Rails Controller Accessors

by on

Recently, I’ve been reading Practical Object-Oriented Design in Ruby by Sandi Metz (I highly recommend it!) and it got me thinking more about OO design in Rails. I realized that one of the patterns I’ve been using synced really well with the messages in the book, and I wanted to share it.

Model Loading Filters

One of the most common Rails controller patterns is the before filter that fetches the record being accessed during member route actions. It looks like this:

class PostController < Application Controller
  before_filter :find_post, only: [:show, :edit, :update, :destroy]

  # actions redacted

  private

  def find_post
    @post = Post.find params[:id]
  rescue ActiveRecord::RecordNotFound
    flash[:error] = "No Such Post"
    redirect_to posts_path
    return false
  end
end
<h1><%= @post.title %></h1>

This makes @post available in the show, edit, update, and destroy actions, as well as making them available in the views.
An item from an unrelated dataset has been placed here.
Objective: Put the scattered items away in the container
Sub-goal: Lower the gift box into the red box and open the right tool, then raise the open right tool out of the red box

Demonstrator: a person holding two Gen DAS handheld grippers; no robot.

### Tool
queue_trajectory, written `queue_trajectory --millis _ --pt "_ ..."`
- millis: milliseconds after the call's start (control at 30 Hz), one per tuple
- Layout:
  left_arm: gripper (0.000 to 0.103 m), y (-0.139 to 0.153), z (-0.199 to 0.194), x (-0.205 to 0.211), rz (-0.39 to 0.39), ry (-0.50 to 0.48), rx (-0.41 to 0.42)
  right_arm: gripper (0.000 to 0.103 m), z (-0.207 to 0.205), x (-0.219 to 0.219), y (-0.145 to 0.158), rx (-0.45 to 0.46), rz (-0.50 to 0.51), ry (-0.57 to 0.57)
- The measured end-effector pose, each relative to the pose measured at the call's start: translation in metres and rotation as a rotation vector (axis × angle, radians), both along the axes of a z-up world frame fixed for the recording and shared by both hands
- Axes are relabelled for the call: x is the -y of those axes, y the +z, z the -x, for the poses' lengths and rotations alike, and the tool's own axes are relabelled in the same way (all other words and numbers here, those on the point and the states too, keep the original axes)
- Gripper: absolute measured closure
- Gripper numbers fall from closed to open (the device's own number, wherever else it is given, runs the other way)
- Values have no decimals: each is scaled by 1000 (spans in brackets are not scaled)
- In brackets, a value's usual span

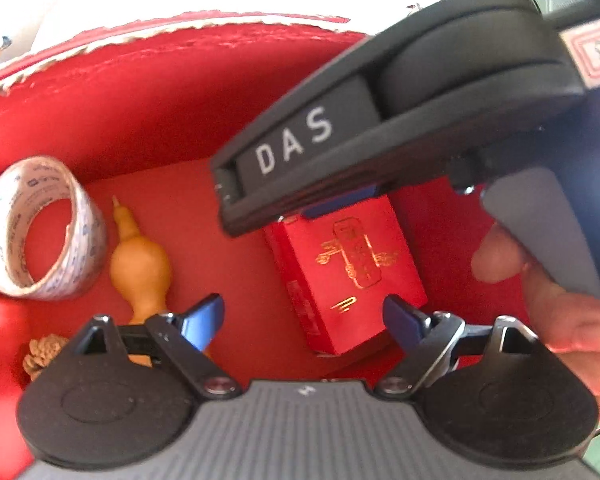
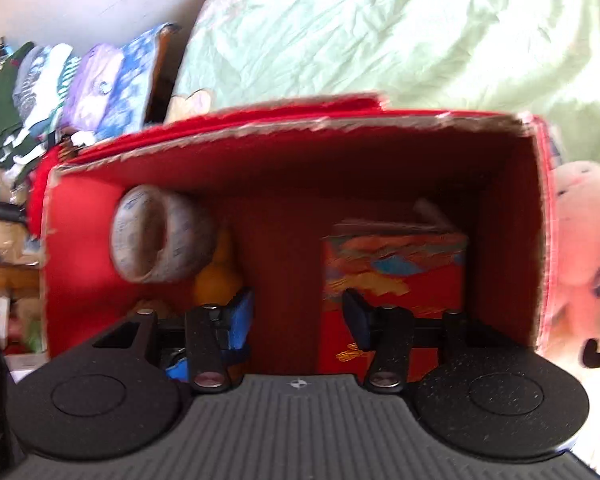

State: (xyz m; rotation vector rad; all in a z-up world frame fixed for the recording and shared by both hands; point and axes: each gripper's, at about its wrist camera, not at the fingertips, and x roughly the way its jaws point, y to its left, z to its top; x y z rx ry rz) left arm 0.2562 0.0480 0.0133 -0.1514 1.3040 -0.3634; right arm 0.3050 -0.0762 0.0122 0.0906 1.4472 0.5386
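A red cardboard container [image 1: 160, 100] fills the left wrist view. On its floor lie a roll of tape [image 1: 40, 228], a tan gourd [image 1: 140, 264], a pine cone [image 1: 44, 356] and a small red pack with gold print [image 1: 352, 272]. My left gripper [image 1: 304, 320] hangs open inside the container just above the red pack, holding nothing. A black housing marked DAS [image 1: 300, 140] belongs to the other gripper and crosses above the pack. In the right wrist view my right gripper [image 2: 298, 320] is open and empty over the container [image 2: 300, 160], with the tape roll [image 2: 160, 236], gourd [image 2: 216, 276] and a red patterned pack [image 2: 396, 264] below.
A hand [image 1: 560, 312] grips a handle at the container's right side. Beyond the container lie a bed with a pale green sheet [image 2: 380, 32], a row of folded clothes [image 2: 60, 92] at the left, and a plush toy [image 2: 588, 260] against the right wall.
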Motion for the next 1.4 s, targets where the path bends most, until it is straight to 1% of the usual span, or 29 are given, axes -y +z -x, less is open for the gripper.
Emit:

However, there are a few problems with this implementation:

  1. In views, you access the post as @post whereas in a partial, you have to either depend on @post being available, or you reference a local called post, which is inconsistent with @post.
  2. The before filter has two responsibilities: finding the post and handling when there is no such post. Ideally this would be extracted into two methods each with one responsibility.
  3. Instance variable copying is The Rails Way, but it’s very different from The Ruby Way and Object Oriented best practices. In short, the view depends on the internals of the controller.

Controller Accessors

Recently, I’ve been using Controller Accessors as an alternative. Here’s what a Controller Accessor looks like:

class PostController < Application Controller
  before_filter :ensure_post, only: [:show, :edit, :update, :destroy]

  # actions redacted

  private

  def post
    @post ||= Post.find_by_id params[:id]
  end
  helper_method :post

  def ensure_post
    redirect_to posts_path, alert: "No Such Post" unless post
  end
end
<h1><%= post.title %></h1>

Here we’ve extracting the post finding to a separate accessor method with memoization. We also expose this accessor as a helper method, which is a great way to allow the view to access a controller’s properties.

Note that in the view we access post and not @post. @post is still available, but accessing it via post is the polite way to do it, and it much more resilient.

We’ve also separated loading the post and ensuring that it is available by moving our filter to ensure_post.

Lastly, I’ve opted to use find_by_id instead of find because find_by_id returns nil instead of raising ActiveRecord::RecordNotFound, and a nil is easier to test for. Also, it wouldn’t make sense for the post accessor to throw an exception (or to rescue it!) we’d rather have a nil to express that there is no such post.